WORK TO COMPLETE:
Everything in the listing below should be repeated verbatim, apart from the pictures.

PROVIDED DATA:
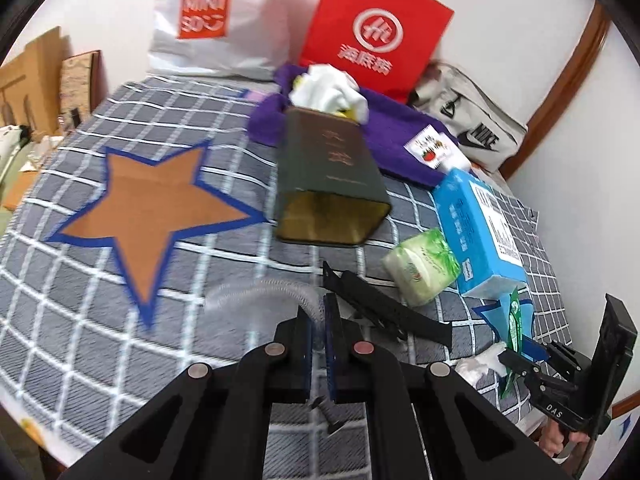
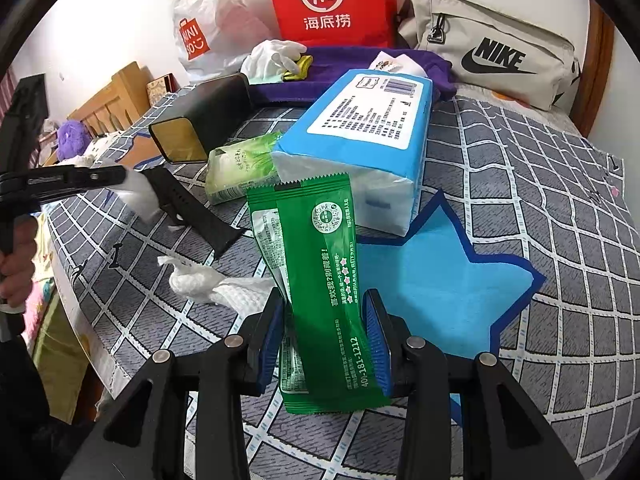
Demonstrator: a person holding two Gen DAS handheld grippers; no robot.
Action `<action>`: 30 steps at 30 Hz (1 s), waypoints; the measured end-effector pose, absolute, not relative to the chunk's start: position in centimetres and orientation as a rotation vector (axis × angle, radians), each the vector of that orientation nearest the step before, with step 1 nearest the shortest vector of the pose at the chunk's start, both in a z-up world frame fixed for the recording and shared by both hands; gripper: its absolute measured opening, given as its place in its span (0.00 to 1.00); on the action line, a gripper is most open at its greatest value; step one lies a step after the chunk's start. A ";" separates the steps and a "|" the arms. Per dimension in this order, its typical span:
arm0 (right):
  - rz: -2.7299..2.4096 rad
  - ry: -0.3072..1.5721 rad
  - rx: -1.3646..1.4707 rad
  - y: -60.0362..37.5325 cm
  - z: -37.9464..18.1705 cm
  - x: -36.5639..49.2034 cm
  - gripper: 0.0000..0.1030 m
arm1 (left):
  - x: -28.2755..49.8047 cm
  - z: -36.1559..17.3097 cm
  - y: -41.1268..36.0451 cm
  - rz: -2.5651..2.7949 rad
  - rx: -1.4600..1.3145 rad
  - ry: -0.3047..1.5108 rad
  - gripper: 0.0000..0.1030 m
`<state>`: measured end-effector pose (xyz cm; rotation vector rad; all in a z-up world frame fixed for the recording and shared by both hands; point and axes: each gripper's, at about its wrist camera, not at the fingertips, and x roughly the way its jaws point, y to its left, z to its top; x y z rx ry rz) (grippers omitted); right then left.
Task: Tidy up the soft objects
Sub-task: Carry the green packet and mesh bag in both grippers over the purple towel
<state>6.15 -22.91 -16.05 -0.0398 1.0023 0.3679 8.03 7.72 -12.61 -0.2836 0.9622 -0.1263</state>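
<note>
My left gripper [image 1: 318, 308] is shut on a thin clear plastic wrapper [image 1: 256, 292] that bulges out to the left of the pads, just above the checked bedspread. It hangs near the lower point of the orange star patch [image 1: 148, 208]. From the right wrist view, the left gripper [image 2: 124, 178] shows at the left edge with the pale wrapper [image 2: 140, 196] at its tip. My right gripper [image 2: 326, 308] is shut on a green snack packet [image 2: 320, 280] held upright, just left of the blue star patch [image 2: 432, 288]. In the left wrist view the right gripper [image 1: 516, 354] is at the lower right.
A dark green tin [image 1: 328, 184] lies on its side mid-bed, with a blue tissue pack [image 1: 476, 224], a pale green tissue pack [image 1: 420, 272] and a black strap [image 1: 380, 308] nearby. Crumpled white tissue [image 2: 208, 284] lies near the bed edge. Purple towel [image 1: 384, 136], bags at the wall.
</note>
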 end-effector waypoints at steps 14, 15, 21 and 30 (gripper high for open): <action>0.352 0.966 -0.035 -22.9 -13.9 5.4 0.38 | 6.6 -8.7 8.4 -0.136 -0.284 0.845 0.06; 0.349 0.964 -0.034 -23.0 -13.8 5.4 0.38 | 6.5 -8.5 8.4 -0.139 -0.286 0.839 0.06; 0.338 0.953 -0.033 -23.1 -12.9 5.3 0.38 | 6.2 -6.5 7.8 -0.172 -0.288 0.795 0.06; 0.347 0.926 -0.035 -22.8 -11.2 5.5 0.38 | 6.5 -4.4 7.2 -0.188 -0.273 0.766 0.06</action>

RESULT FOR THIS TASK:
Demonstrator: a person holding two Gen DAS handheld grippers; no robot.
Action `<action>`: 30 steps at 30 Hz (1 s), waypoints; the measured end-effector pose, absolute, not relative to the chunk's start: position in centimetres and orientation as a rotation vector (axis × angle, radians), each the vector of that orientation nearest the step before, with step 1 nearest the shortest vector of the pose at the chunk's start, both in a z-up world frame fixed for the recording and shared by both hands; gripper: its absolute measured opening, given as its place in its span (0.00 to 1.00); on the action line, a gripper is most open at its greatest value; step one lies a step after the chunk's start. A ";" separates the steps and a "|" the arms. Per dimension in this order, its typical span:
arm0 (right):
  - rz: -2.7299..2.4096 rad
  - ry: -0.3072..1.5721 rad
  - rx: -1.3646..1.4707 rad
  - y: -60.0362..37.5325 cm
  - z: -37.9464..18.1705 cm
  - x: -36.5639..49.2034 cm
  - gripper: 0.0000..0.1030 m
arm1 (left):
  - x: -28.2755..49.8047 cm
  - z: -36.1559..17.3097 cm
  - y: -41.1268..36.0451 cm
  - rz: -2.5651..2.7949 rad
  - rx: -1.4600..1.3145 rad
  - ry: -0.3047..1.5108 rad
  - gripper: 0.0000..0.1030 m
`<state>`: measured end-effector pose (xyz cm; rotation vector rad; all in a z-up world frame fixed for the recording and shared by both hands; point and axes: each gripper's, at about its wrist camera, not at the fingertips, and x roughly the way its jaws point, y to its left, z to its top; x y z rx ry rz) (grippers omitted); right then left.
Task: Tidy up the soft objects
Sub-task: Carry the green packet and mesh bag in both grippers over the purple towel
<state>6.15 -22.91 -16.05 -0.0398 1.0023 0.3679 8.03 7.72 -12.61 -0.2836 0.9622 -0.1263</state>
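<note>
My left gripper [image 1: 318, 308] is shut on a thin clear plastic wrapper [image 1: 256, 292] that bulges out to the left of the pads, just above the checked bedspread. It hangs near the lower point of the orange star patch [image 1: 148, 208]. From the right wrist view, the left gripper [image 2: 124, 178] shows at the left edge with the pale wrapper [image 2: 140, 196] at its tip. My right gripper [image 2: 326, 308] is shut on a green snack packet [image 2: 320, 280] held upright, just left of the blue star patch [image 2: 432, 288]. In the left wrist view the right gripper [image 1: 516, 354] is at the lower right.
A dark green tin [image 1: 328, 184] lies on its side mid-bed, with a blue tissue pack [image 1: 476, 224], a pale green tissue pack [image 1: 420, 272] and a black strap [image 1: 380, 308] nearby. Crumpled white tissue [image 2: 208, 284] lies near the bed edge. Purple towel [image 1: 384, 136], bags at the wall.
</note>
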 end-effector waypoints at steps 14, 15, 21 and 30 (gripper high for open): <action>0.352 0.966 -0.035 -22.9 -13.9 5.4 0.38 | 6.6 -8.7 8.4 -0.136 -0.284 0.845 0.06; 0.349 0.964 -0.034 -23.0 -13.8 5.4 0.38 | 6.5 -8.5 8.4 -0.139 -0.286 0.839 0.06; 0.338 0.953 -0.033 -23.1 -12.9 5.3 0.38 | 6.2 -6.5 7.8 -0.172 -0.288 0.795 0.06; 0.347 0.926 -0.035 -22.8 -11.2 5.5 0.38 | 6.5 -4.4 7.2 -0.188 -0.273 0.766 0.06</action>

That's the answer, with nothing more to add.